After going through a similar experience a few years ago I am glad that you have posted this.  The more aware that we can make people of this the better.  I you read my previous post my mare didnt have bandage on for an excessive amout of time and it was not on overly tight, we think she had rubbed her bum in trailer (partly the reason that I bandaged her for travelling, didnt appreciate the bog brush look for shows) causing it to move/fold causing an area of pressure which prob meant she rubbed her bum more.  She spent two weeks at vets, was on box rest for 6 weeks, she had to wear dressing for 3 months and I could have lost her from the infection.  have never ever felt so gulity and I will never use a tail bandage again.

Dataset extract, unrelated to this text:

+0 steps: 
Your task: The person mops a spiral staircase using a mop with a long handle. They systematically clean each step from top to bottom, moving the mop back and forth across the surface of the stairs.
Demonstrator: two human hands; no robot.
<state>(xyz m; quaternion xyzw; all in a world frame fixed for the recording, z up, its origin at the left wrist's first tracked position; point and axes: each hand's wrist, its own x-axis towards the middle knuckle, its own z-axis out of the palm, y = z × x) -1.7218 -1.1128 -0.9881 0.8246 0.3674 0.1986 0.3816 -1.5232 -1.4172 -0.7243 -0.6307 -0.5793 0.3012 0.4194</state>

OP dont beat yourself up too much, we all make mistakes and you didnt do it on purpose.  Oh and I can recommend a tubigrip to keep it clean till it heals, washes and dries easily.  Obviously make sure its not too tight.  Hope horsey continues to heal fast.


----------



## ofcourseyoucan (19 April 2010)

abstaining to posting my thoughts but i dont think it is the bandage or the manufacturers that are at fault!


----------



## hairymolly (19 April 2010)

ofcourseyoucan said:



			abstaining to posting my thoughts but i dont think it is the bandage or the manufacturers that are at fault!
		
Click to expand...

I dont think anybody said that they were at fault.


----------



## Hannahbelle83 (20 April 2010)

No the bandage and the manufacturers are not at fault... but I think more needs to be done so people are made aware of the possible dangers. I said it before I am shocked that not one person on my yard knew the possible dangers of leaving on a bandage. A few people said things like "oh I knew they could rub and make it a bit sore" but the fact that if it is just that bit too tight and is left on overnight the whole tail could be lost.


Just a simple warning on the packet or in the shops to remind people to take it off after use or no longer than 30mins if tight or 4-6 hours if travelling but not too tight.

Thank you for people being so nice about it, I'm glad other people will learn from my mistake and not do the same. Accidents happen so easily, I was lucky I hadn't done it too tight.  His tail is healing pretty well hairlymolly, all the sores are gone (that Dermisol worked wonders) and the hair started to fall out a lot at the weekend, but seems to be sprouting back already. My instructor did a good job of neatening it up yesterday so it actually looks almost normal and like i meant for the sides to be hairless. I also feel so guilty and will never bandage again. I'm glad your horsey made a full recovery.


----------



## siennamum (20 April 2010)

I went to remove a tail bandage from a pony a few years ago and it was so tight I couldn't pull it down. Myf riend who had put it on grew up round horses - very experienced, and was amused by my horror. She thought I was simply being hysterical.
i had to direct her to websites etc. to make her understand the potential problem.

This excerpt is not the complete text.